◆ Task to complete
An exact repetition of the listing is required.

----------------------------------------

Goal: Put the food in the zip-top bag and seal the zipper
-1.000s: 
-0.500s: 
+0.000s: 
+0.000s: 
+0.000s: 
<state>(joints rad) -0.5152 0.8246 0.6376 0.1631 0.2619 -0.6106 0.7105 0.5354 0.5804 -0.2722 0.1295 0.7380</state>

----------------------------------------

◆ Expected output
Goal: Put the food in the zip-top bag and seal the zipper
-1.000s: 
-0.500s: 
+0.000s: 
+0.000s: 
+0.000s: 
<state>(joints rad) -0.5152 0.8246 0.6376 0.1631 0.2619 -0.6106 0.7105 0.5354 0.5804 -0.2722 0.1295 0.7380</state>

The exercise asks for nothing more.